__TASK BRIEF__:
Copy each line below word for word and drop every image.

*** Block opens ***

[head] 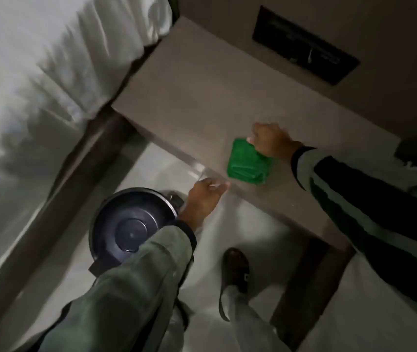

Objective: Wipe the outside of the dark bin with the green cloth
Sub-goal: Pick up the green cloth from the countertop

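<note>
Bed (37, 59) upper left, white bedding. Table (202, 97) beside it, beige top. Dark bin (131, 224) upright on floor below table's near edge, long axis vertical, lid facing camera. Green cloth (249, 162) folded, flat on table near edge. Right hand (272, 142): grip pinching cloth's far corner. Left hand (206, 199) at table edge, just beside bin; fingers curled, grip state unclear.

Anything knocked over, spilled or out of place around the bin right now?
Nothing stands out. The dark bin stands upright on the floor with its lid on. The green cloth lies folded on the table, the right hand gripping its edge. No spill visible, though the picture is blurred.
</note>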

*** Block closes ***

__PROBLEM SOLUTION__:
[head] 

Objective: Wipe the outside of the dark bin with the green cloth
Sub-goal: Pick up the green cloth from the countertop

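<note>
Bed (37, 59) upper left, white bedding. Table (202, 97) beside it, beige top. Dark bin (131, 224) upright on floor below table's near edge, long axis vertical, lid facing camera. Green cloth (249, 162) folded, flat on table near edge. Right hand (272, 142): grip pinching cloth's far corner. Left hand (206, 199) at table edge, just beside bin; fingers curled, grip state unclear.

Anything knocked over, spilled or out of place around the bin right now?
Nothing stands out. The dark bin stands upright on the floor with its lid on. The green cloth lies folded on the table, the right hand gripping its edge. No spill visible, though the picture is blurred.
</note>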

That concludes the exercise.